• Problem
Repeat nothing but the lines below running from the one containing "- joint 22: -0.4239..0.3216" to the one containing "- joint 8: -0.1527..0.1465". Keep both end lines.

-------------------------

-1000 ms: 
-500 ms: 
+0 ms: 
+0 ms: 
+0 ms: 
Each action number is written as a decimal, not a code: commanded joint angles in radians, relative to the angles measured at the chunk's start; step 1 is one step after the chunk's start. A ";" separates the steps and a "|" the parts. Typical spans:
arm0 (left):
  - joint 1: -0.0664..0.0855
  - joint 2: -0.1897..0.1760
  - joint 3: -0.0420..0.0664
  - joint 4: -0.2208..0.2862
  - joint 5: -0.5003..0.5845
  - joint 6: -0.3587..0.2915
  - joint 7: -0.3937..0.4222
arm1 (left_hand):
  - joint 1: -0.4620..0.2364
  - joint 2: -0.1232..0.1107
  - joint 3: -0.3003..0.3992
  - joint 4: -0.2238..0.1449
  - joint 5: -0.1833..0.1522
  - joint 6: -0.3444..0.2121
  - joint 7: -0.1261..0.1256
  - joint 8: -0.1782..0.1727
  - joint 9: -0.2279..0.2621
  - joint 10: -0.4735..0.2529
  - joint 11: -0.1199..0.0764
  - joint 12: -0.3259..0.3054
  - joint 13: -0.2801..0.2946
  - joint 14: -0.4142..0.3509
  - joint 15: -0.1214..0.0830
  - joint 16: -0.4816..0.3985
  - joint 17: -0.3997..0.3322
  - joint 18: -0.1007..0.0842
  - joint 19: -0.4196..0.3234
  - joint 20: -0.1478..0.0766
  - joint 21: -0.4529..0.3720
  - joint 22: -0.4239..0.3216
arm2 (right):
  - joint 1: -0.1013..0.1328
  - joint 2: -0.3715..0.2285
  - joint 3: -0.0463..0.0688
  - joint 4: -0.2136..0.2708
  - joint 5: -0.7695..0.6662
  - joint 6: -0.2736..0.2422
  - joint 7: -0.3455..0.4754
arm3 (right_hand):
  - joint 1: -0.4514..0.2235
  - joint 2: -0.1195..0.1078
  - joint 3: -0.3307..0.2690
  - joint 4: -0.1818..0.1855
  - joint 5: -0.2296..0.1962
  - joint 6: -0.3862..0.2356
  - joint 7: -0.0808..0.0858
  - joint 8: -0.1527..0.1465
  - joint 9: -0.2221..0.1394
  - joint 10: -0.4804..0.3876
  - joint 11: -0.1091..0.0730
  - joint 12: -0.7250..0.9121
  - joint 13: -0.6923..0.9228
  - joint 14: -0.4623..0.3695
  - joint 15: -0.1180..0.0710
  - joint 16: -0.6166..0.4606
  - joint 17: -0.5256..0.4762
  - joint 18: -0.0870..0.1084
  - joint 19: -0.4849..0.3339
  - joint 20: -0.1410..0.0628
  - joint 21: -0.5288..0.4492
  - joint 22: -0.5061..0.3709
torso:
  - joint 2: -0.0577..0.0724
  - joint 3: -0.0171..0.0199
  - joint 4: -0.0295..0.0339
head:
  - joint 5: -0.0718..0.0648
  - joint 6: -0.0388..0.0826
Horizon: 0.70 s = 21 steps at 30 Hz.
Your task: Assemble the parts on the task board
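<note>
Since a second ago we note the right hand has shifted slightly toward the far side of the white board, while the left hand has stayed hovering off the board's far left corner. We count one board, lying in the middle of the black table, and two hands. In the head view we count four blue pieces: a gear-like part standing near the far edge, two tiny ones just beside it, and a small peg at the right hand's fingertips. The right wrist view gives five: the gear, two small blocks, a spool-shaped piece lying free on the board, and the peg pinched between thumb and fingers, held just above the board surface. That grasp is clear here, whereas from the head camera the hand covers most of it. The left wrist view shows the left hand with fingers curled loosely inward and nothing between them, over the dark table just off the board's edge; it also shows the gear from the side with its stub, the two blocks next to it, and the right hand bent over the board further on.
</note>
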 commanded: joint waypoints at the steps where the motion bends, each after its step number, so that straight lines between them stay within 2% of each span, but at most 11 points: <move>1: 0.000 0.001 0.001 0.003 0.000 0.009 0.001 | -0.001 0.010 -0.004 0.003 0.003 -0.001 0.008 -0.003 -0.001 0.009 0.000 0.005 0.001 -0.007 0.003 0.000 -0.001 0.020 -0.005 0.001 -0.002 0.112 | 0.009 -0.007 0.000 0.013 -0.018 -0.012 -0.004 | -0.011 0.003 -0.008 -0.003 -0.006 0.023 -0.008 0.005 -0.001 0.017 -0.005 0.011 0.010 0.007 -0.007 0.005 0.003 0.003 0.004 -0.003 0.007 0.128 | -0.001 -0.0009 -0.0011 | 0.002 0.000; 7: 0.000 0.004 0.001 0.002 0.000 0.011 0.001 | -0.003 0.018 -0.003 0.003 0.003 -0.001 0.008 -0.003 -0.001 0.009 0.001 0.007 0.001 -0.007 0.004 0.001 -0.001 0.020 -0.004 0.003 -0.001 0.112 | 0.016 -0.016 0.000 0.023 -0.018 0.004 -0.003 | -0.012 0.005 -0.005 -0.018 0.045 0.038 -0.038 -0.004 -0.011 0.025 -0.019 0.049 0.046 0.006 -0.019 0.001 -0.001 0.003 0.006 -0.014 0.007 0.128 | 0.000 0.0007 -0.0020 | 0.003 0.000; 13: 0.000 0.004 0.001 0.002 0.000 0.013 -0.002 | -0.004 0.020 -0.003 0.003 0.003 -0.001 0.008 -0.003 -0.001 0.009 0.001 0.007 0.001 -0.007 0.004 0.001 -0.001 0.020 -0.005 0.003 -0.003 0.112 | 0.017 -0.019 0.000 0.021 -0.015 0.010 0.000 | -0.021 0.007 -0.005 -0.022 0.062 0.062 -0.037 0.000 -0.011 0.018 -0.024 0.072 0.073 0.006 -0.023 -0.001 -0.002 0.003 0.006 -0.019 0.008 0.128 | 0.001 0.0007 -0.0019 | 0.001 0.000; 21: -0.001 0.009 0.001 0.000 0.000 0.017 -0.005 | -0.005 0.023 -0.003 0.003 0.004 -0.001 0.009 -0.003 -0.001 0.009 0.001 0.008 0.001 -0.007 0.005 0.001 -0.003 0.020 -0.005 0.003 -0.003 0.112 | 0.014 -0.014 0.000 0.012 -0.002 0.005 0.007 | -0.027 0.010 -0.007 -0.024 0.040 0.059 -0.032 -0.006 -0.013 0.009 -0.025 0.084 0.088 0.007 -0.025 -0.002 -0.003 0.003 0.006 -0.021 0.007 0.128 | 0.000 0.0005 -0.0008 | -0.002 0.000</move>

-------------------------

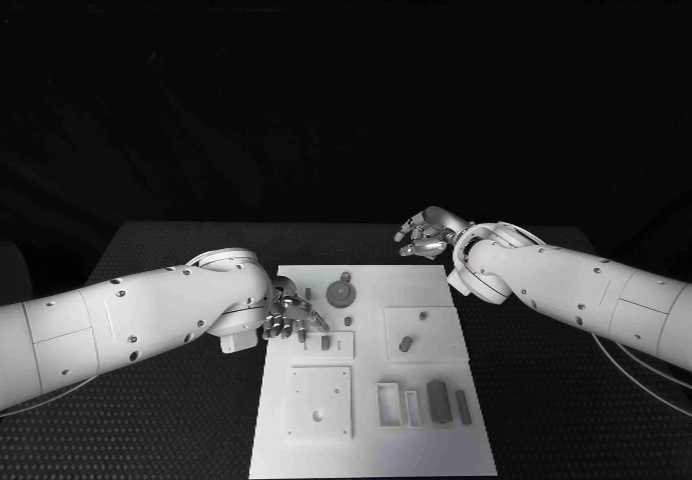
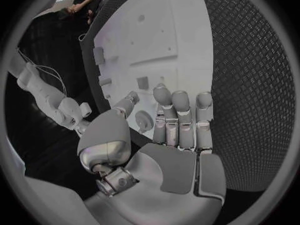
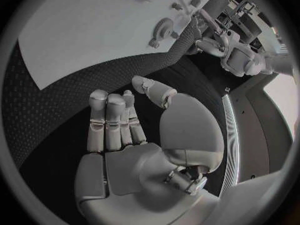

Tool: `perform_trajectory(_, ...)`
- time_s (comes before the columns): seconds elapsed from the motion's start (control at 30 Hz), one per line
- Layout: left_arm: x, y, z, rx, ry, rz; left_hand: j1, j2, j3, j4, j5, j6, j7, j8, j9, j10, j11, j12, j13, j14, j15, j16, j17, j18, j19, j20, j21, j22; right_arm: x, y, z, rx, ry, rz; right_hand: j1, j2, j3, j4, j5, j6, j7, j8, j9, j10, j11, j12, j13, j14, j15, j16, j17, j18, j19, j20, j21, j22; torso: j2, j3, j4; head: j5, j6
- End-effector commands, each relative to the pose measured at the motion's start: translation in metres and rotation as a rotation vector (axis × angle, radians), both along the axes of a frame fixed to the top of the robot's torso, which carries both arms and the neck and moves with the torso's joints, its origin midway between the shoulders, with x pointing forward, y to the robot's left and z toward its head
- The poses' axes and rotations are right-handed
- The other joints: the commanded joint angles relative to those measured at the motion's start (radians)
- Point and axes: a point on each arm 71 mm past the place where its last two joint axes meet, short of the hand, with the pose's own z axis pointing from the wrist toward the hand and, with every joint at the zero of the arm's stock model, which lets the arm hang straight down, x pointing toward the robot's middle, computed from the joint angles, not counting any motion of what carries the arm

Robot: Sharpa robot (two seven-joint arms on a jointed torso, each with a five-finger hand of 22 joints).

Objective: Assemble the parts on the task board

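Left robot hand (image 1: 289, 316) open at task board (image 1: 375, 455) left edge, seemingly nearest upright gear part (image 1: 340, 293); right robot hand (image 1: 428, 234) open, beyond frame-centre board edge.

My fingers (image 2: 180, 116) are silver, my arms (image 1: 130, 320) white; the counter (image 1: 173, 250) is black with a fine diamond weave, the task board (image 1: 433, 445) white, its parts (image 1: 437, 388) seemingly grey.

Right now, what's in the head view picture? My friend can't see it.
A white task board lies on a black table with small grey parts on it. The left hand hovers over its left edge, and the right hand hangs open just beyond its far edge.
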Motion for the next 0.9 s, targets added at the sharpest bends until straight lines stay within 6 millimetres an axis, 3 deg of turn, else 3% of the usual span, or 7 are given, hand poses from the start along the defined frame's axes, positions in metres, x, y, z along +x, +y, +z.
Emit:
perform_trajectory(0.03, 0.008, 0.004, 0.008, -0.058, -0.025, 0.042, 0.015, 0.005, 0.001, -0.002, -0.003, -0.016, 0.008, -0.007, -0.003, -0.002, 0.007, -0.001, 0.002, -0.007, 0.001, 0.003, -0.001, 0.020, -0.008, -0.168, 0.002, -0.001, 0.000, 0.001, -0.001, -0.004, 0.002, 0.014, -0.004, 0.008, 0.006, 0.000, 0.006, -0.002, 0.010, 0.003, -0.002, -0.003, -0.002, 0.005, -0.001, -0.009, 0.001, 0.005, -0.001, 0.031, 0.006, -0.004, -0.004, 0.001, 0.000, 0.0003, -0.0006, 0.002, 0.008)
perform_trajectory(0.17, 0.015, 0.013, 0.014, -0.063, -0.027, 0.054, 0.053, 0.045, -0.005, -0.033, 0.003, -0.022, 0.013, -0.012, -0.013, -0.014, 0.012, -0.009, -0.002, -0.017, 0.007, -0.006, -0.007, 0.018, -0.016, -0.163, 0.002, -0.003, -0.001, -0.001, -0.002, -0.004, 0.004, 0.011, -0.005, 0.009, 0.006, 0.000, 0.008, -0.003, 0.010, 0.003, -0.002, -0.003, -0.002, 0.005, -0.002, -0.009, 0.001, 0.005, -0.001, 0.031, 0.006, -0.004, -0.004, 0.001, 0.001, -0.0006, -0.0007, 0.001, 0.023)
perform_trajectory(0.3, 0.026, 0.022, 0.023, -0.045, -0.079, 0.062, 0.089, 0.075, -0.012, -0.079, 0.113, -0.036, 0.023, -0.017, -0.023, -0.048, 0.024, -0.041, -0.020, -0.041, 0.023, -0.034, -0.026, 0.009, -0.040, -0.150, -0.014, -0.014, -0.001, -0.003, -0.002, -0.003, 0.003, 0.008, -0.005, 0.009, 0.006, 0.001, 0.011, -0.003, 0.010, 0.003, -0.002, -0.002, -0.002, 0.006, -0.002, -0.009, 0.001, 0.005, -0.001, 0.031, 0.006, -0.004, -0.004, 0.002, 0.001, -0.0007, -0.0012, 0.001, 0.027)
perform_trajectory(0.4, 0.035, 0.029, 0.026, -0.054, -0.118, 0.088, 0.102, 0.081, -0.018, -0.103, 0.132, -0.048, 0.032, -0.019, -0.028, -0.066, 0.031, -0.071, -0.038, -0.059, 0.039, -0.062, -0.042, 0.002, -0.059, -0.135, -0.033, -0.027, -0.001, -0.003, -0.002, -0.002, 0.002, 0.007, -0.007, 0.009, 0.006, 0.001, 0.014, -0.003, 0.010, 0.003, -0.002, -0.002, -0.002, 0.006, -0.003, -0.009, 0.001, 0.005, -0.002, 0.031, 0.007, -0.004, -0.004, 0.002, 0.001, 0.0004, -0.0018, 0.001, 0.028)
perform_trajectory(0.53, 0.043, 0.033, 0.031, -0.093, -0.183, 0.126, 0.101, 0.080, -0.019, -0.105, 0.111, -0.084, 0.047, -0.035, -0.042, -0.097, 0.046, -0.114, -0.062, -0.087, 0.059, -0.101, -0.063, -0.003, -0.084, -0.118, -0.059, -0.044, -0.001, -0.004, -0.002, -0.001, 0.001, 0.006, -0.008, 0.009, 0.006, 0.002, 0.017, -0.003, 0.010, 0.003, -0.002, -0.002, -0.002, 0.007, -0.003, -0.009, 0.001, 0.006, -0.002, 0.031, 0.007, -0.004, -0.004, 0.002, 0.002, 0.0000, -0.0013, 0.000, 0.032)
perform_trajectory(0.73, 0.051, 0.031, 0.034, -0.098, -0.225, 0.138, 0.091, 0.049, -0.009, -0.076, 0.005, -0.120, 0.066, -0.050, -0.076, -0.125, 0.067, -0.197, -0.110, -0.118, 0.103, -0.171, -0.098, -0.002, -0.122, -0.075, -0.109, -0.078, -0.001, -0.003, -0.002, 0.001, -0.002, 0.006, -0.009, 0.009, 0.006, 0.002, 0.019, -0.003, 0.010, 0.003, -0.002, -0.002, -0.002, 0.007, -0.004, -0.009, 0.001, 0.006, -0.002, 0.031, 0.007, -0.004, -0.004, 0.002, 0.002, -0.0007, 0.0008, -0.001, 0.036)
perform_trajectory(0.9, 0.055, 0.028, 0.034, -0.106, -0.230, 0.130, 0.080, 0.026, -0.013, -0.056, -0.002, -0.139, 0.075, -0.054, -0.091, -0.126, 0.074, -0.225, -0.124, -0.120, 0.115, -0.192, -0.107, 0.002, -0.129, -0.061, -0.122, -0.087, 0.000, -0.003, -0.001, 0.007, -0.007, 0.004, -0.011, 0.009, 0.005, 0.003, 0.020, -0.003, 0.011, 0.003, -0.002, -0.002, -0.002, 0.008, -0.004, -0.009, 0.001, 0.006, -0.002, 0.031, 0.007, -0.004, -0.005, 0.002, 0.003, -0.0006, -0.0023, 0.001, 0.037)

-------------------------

• Answer area
  - joint 22: -0.4239..0.3216
arm2 (right):
  - joint 1: -0.1013..0.1328
  - joint 2: -0.3715..0.2285
  - joint 3: -0.0463..0.0688
  - joint 4: -0.2136..0.2708
  - joint 5: -0.7695..0.6662
  - joint 6: -0.2736..0.2422
  - joint 7: -0.3455..0.4754
arm3 (right_hand):
  - joint 1: -0.4514..0.2235
  - joint 2: -0.1195..0.1078
  - joint 3: -0.3307..0.2690
  - joint 4: -0.1818..0.1855
  - joint 5: -0.2296..0.1962
  - joint 6: -0.3862..0.2356
  - joint 7: -0.0808..0.0858
  - joint 8: -0.1527..0.1465

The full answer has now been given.